I have tried to hold onto this lesson in the days that have followed. I have mostly failed. I said “no” to one request today, but “yes” to too many others. I still feel pummeled by Excess and Lack. I am still wind-milling my arms in a frantic attempt to avoid the plummeting fall. But when I have realized this, I have just repeated the lesson. “That’s OK. ‘Enough’ is hard. You can’t expect to get ‘Enough’ right on the first, or second, or tenth try. Just trying to do ‘Enough’ is Enough for now.”

And so I am writing this post – my one hundredth, a post that I had wanted to be beautiful, and poetic, and perfect – with a fuzzy head that doesn’t feel like I am really saying it all clearly Enough. But I am still writing, and praying, that maybe tonight my Enough will be a gift to someone.

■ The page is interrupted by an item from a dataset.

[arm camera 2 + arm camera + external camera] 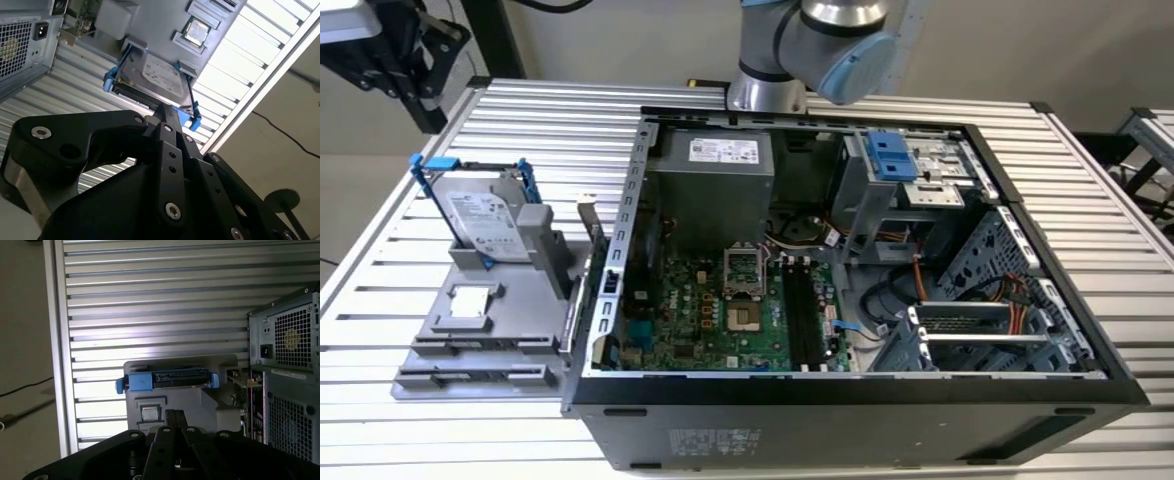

The Christmas tree is still up, and giving mute evidence that the kiddos have a hard time locating Enough as well.

The Christmas tree is still up, and giving mute evidence that the kiddos have a hard time locating Enough as well.

 

Author: Serena Gideon Rice

In early 2011 my family moved our home, temporarily, from New Jersey to Milan, Italy. In the process I quit what had been my dream job conducting policy-directed social science research, to focus on my other dream job, raising our two young children. The three-year adventure was exciting, exhausting, disorienting, fulfilling, and countless other contradictions. It also birthed in me a desire to share my reflections on life's joys and challenges with anyone who cares to reflect with me. Now that we have returned to the US I'm finding that the new perspective I gained in Europe has come with me, and gives me a whole new way of interacting with my home. There's still so much to learn and share! I hope you'll share the journey, and add your own lessons to my daily education.

One thought on “Enoughness

  1. Thanks, Serena. Just read your post and comforted by your words – enough & just right for me!